Methods: We reviewed the medical records from March to August 2014 of outpatients who started treatment in our clinic; 65 women and 138 men in a cross-sectional study. Descriptive results are summarized using the median and 25th-75th interquartile range (IQR). Baseline differences were tested using Fisher’s exact test and the Chi-squared test. Analyses of continuous variables were performed using the Mann-Whitney U test.
Results: Similar proportions of women and men were found in the following factors: living in metropolitan area, age <40 years, economic household income source, baseline CD4+ ≤ 200 cells/μL, CD4+ ≥200 cells/μL at week 24, HIV-1 RNA ≤50 copies/mL at week 24, and opportunistic infections. Women are more usually married than men (75% vs. 10%, p<0.001); men with a higher academic degree (34% vs. 9%, p<0.001); men with an onset of sexual activity <20 years (85% vs. 79%, p=0.26); women with ≤4 sexual partners (92.3% vs. 26.3%, p<0.001); women with children (92% vs. 20%, p<0.001); men with some addiction (29% vs. 10%, p=0.04); women with baseline HIV-1 RNA viral load >100,000 copies/mL (37% vs. 54%, p=0.020); and women with virological treatment failure (10.8% vs. 2.2%, p=0.008).
Conclusion: Compared with men, mostly women showed adverse epidemiological and clinical conditions that made women more vulnerable to transmission through heterosexual activity, and more frequently present virological failure.

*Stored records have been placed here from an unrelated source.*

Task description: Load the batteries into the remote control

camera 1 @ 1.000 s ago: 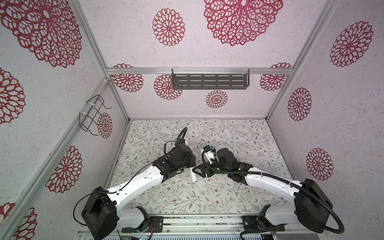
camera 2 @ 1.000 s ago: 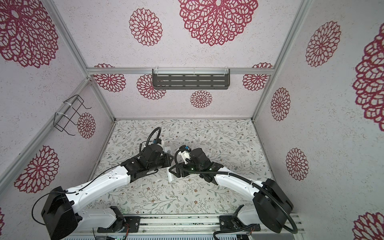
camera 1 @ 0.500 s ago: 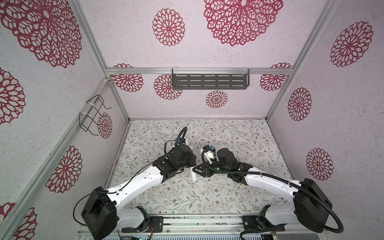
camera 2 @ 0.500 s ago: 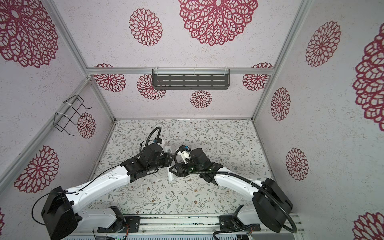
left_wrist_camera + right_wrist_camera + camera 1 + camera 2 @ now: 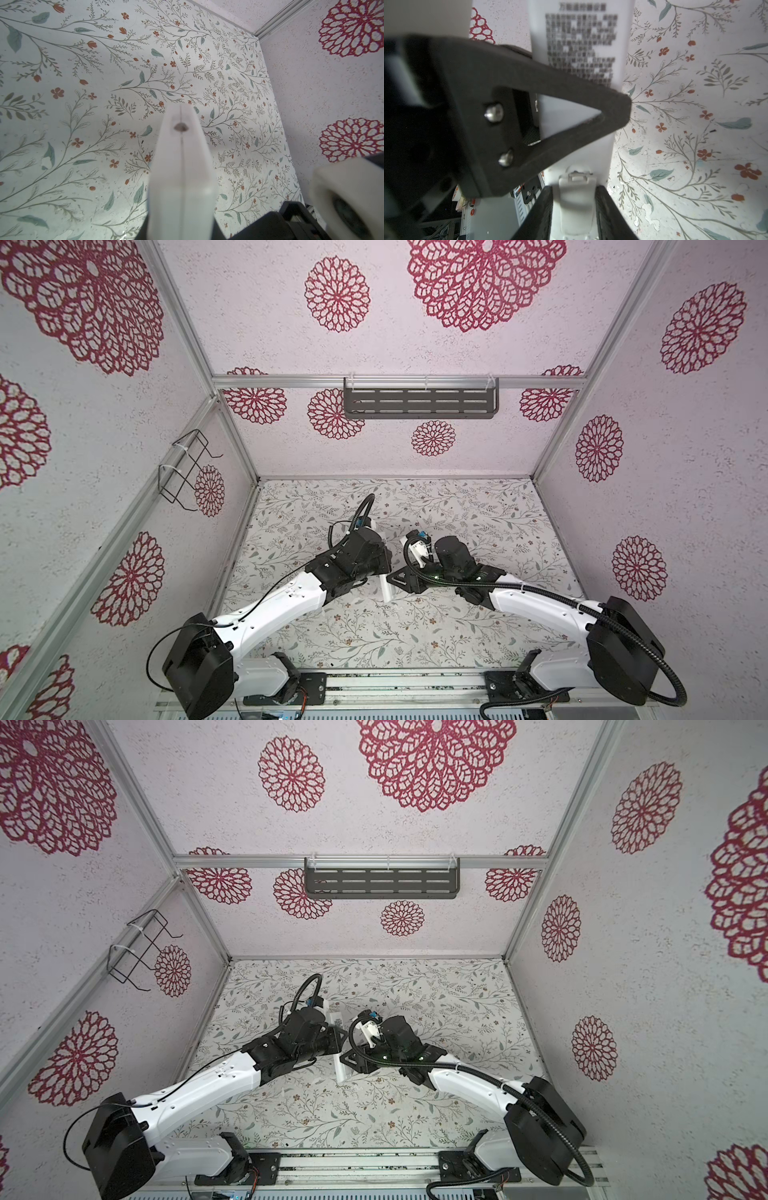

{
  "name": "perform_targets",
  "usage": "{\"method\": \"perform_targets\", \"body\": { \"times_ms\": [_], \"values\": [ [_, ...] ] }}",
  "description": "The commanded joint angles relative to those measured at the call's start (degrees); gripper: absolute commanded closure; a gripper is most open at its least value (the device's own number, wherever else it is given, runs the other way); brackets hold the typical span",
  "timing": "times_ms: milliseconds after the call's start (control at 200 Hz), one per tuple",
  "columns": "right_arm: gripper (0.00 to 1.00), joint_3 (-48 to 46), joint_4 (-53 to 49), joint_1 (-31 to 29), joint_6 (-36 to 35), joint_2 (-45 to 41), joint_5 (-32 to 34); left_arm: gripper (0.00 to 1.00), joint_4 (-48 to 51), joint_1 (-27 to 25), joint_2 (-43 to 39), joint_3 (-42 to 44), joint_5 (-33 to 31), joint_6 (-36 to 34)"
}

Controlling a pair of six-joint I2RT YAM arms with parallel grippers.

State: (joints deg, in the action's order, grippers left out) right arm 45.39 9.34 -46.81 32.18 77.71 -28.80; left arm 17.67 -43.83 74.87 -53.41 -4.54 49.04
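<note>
The remote control [image 5: 387,590] is a slim white bar held off the floral table between both arms. My left gripper [image 5: 385,569] is shut on its middle; its black finger [image 5: 529,87] crosses the printed back of the remote control [image 5: 581,47]. The left wrist view looks along the remote control [image 5: 180,166] to its end. My right gripper [image 5: 574,193] is shut on the remote's other end, with a finger [image 5: 545,216] against each side, and the grey battery cover [image 5: 577,203] lies between them. The batteries are out of view.
A dark slotted shelf [image 5: 419,403] hangs on the back wall and a wire basket [image 5: 185,468] on the left wall. The floral table [image 5: 415,639] stretches in front of and behind the arms. The arm bases stand on a metal rail [image 5: 407,686].
The right gripper's jaws have come together onto the remote's end. Both arms and the remote have stayed almost where they were.
</note>
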Motion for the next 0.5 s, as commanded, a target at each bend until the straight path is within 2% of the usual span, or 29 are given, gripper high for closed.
{"method": "perform_targets", "body": {
  "times_ms": [0,490],
  "values": [
    [0.64,-0.3,1.9,0.2,0.5,-0.1,-0.4,0.96,-4.2,-0.6,-2.4,0.1,1.4,0.5],
    [0.71,-0.4,2.6,0.3,0.6,-0.4,-0.8,0.97,-4.2,-0.6,-3.1,0.2,1.1,0.4]
  ]
}}
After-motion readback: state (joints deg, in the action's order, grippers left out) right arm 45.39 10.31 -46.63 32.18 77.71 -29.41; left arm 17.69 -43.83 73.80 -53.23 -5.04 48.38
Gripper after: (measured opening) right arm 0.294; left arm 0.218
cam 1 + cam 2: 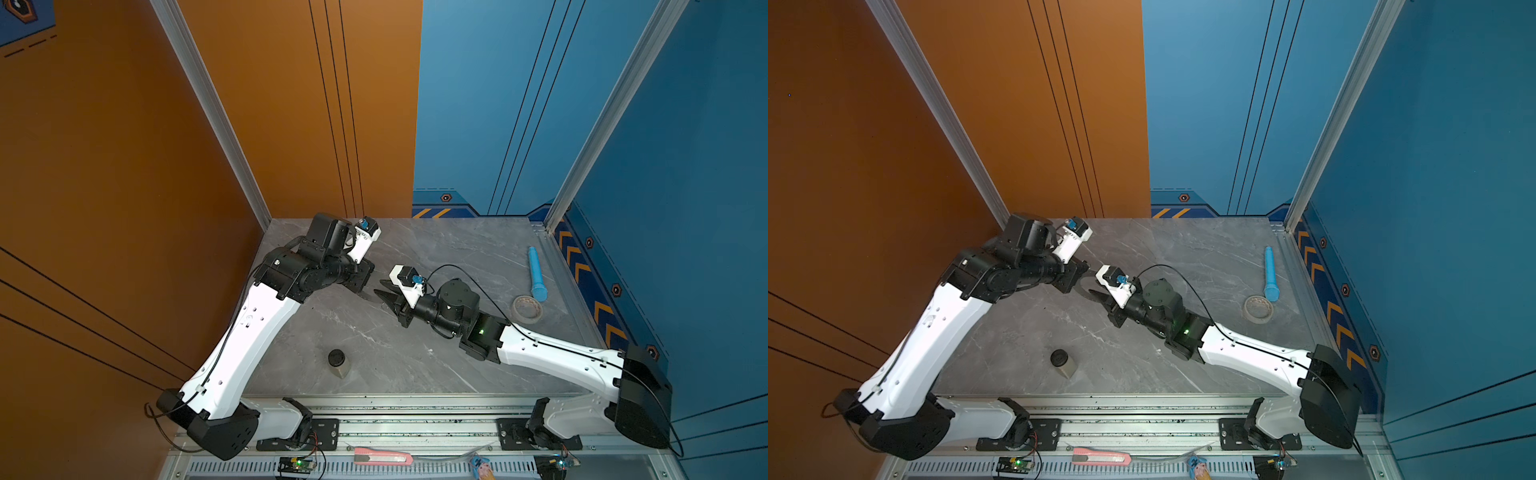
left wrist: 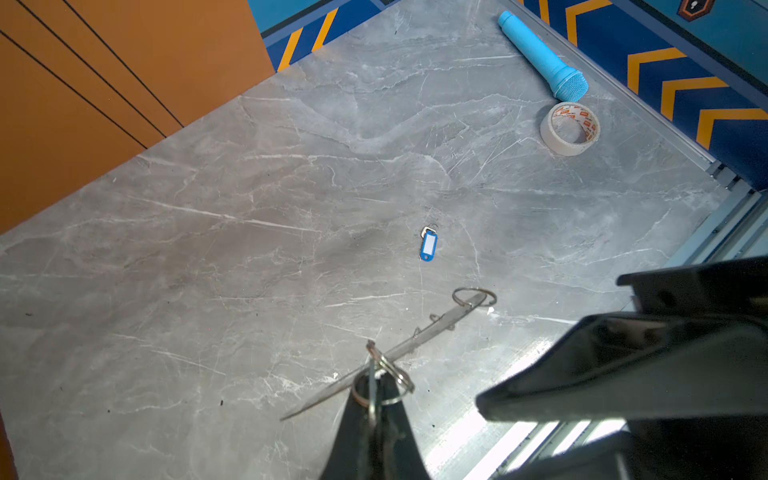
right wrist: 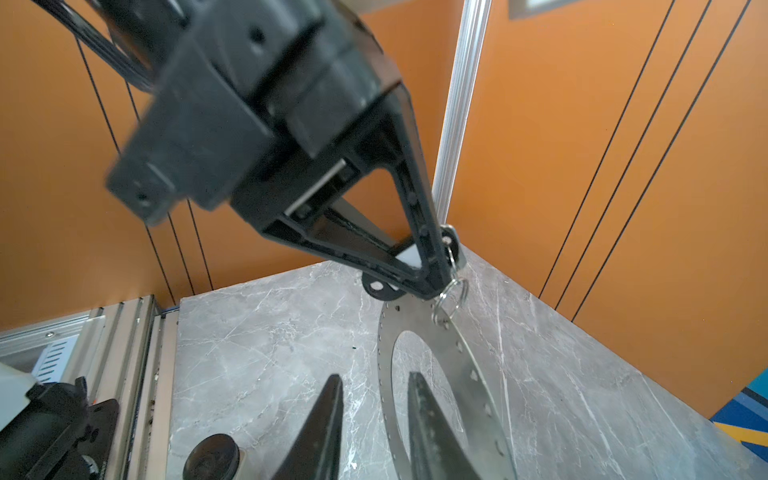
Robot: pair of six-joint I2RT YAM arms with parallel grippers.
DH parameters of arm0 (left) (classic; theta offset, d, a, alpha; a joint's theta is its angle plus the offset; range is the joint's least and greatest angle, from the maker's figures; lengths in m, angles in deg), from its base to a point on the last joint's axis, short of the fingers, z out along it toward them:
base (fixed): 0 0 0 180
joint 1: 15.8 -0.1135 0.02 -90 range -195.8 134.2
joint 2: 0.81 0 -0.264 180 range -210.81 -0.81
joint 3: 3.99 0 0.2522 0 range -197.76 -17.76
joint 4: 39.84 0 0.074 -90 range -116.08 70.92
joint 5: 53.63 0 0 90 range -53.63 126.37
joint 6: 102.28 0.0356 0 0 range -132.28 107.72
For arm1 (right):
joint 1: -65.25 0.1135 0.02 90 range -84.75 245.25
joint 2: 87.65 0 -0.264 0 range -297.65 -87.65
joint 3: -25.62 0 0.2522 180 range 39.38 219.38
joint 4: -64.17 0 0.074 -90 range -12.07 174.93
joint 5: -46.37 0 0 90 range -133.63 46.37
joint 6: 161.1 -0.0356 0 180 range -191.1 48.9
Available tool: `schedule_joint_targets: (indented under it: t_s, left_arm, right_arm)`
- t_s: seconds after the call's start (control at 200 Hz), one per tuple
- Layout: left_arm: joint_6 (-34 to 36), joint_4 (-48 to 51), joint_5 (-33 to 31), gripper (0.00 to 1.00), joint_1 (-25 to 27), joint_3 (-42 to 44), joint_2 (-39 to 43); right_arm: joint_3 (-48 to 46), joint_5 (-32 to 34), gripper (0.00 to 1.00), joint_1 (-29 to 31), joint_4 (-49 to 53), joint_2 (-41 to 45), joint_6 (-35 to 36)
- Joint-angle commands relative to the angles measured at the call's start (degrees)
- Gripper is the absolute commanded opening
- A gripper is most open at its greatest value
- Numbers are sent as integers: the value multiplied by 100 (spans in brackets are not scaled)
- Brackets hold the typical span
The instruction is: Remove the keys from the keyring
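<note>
Mid tabletop (image 1: 457,257), left tool (image 3: 430,282) clenches black key (image 3: 378,287); right tool (image 3: 374,376) parted astride keyring (image 3: 463,374) edge.

Left fingers (image 2: 357,428) pinched shut on wire loop (image 2: 384,384) at rim of edge-on keyring (image 2: 419,336); blue key (image 2: 429,245) flat on desk (image 2: 208,249), apart; tape roll (image 2: 570,128) just beside blue microphone (image 2: 540,54).

Grey marbled tabletop (image 1: 457,249). Near its right edge, a light-blue plastic toy microphone (image 1: 536,274), head just beside a beige tape roll (image 1: 527,308). Toward the front, a small metal jar (image 1: 338,363), black-lidded. Pink utility knife (image 1: 382,457) beyond the front rail (image 1: 415,409).
</note>
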Motion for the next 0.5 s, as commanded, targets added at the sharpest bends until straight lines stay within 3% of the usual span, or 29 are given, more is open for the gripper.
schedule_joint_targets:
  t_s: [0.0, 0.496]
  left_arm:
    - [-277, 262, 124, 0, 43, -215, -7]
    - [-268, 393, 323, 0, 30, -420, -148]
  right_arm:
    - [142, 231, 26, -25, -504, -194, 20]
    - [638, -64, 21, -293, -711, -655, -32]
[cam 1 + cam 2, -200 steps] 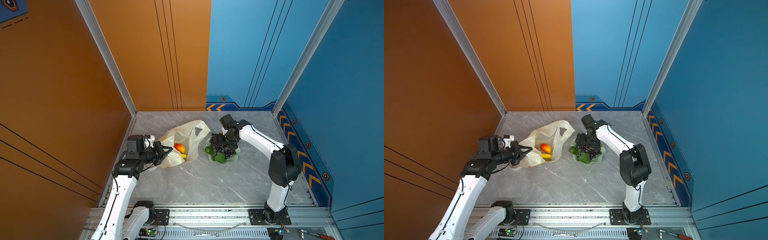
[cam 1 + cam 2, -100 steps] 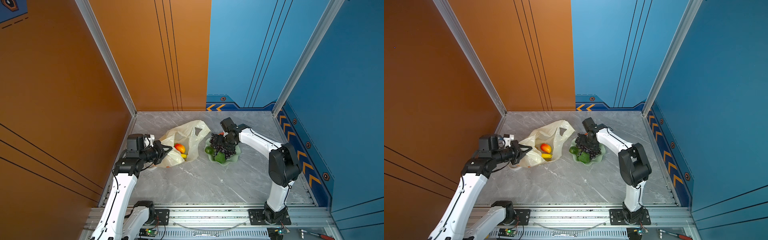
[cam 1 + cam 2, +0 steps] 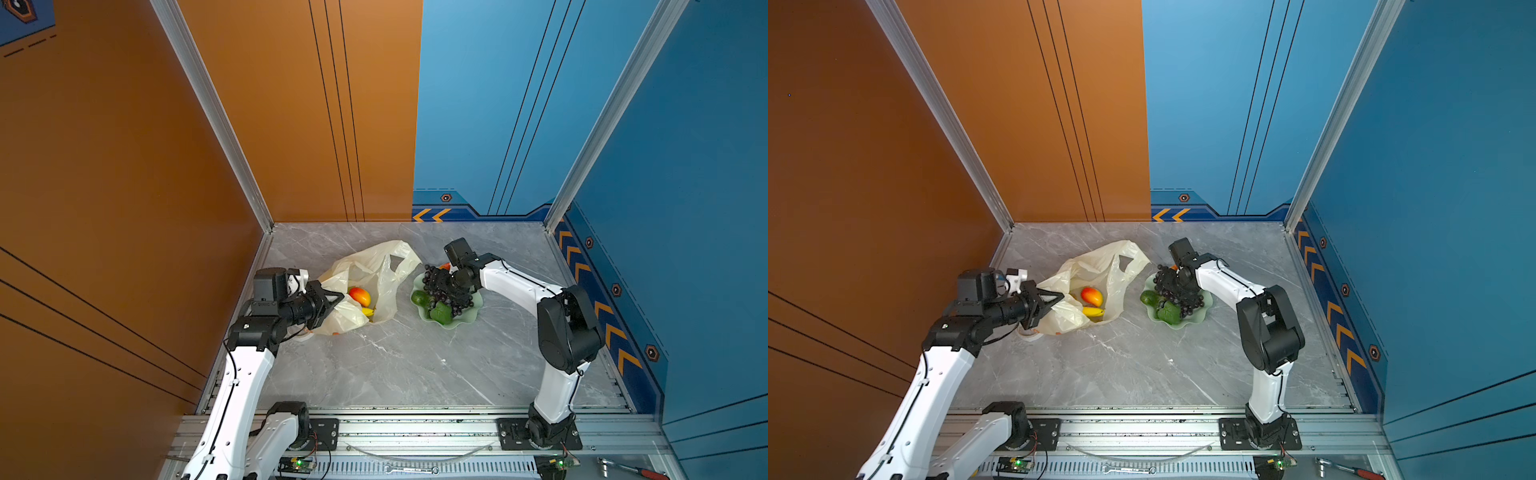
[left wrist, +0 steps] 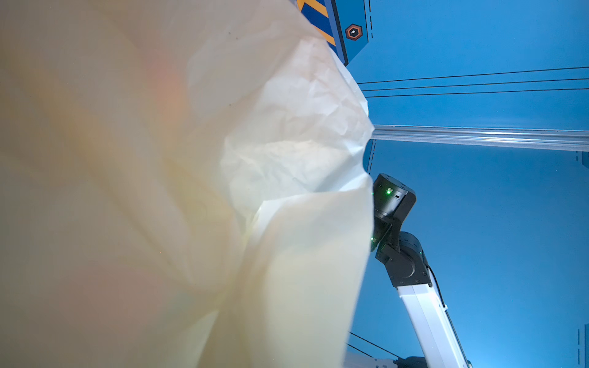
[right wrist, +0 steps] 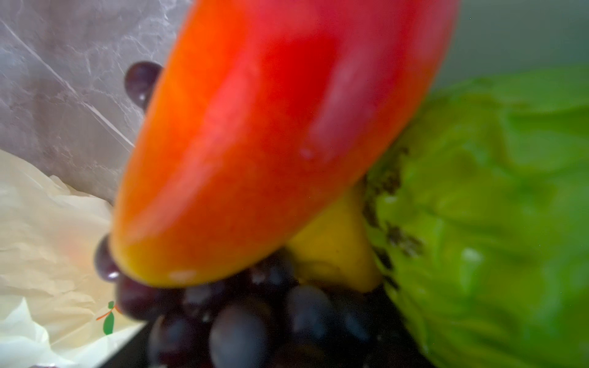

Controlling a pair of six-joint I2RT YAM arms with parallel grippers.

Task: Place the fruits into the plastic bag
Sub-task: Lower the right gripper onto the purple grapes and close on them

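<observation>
The plastic bag [image 3: 376, 266] lies open at the left, cream and crinkly. My left gripper [image 3: 337, 296] is shut on its near edge and holds the mouth up; in the left wrist view the bag [image 4: 165, 191] covers the jaws. A red-yellow mango [image 3: 360, 296] and a yellow banana [image 3: 368, 311] lie inside. My right gripper [image 3: 451, 286] reaches down into the dark grapes [image 3: 434, 279] on the pale green dish [image 3: 471, 318], and its fingers are hidden among them. The right wrist view shows a red-yellow mango [image 5: 271, 127], grapes [image 5: 239, 328], a yellow fruit [image 5: 334, 251] and a green fruit [image 5: 494, 223] up close.
Two green fruits [image 3: 419, 298] [image 3: 441, 312] sit at the dish's near side. A small white round thing [image 3: 1030, 334] lies under the bag's near left edge. Orange and blue walls close the table on three sides. A wrench [image 3: 411, 469] and a red-handled tool [image 3: 636, 471] lie on the front rail.
My right gripper has dropped lower into the grape cluster on the dish. The left gripper and the bag stay as they were.
</observation>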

HIV; CD4 cell count; Viral load; Gender differences; Women; Outcome, Women with HIV
In 2014, the Joint United Nations Programme on HIV/AIDS (UNAIDS) estimated a global prevalence of 35.3 million people with human immunodeficiency virus (HIV) infection. The prevalence of women with HIV is increasing: data from the USA estimate an increase from 7% in 1985 to 27% in 2007 . The latest estimates indicate that 147,137 people are living with HIV in Mexico . In Mexico, the prevalence in women is estimated to be18%, with a female:male prevalence ratio of approximately 1:4. The predominant mode of male transmission is via men who have sex with men, but for women the heterosexual transmission rate is around 90% . Recent studies estimate an increase in the prevalence of women with HIV infection in rural areas in Mexico [4,5].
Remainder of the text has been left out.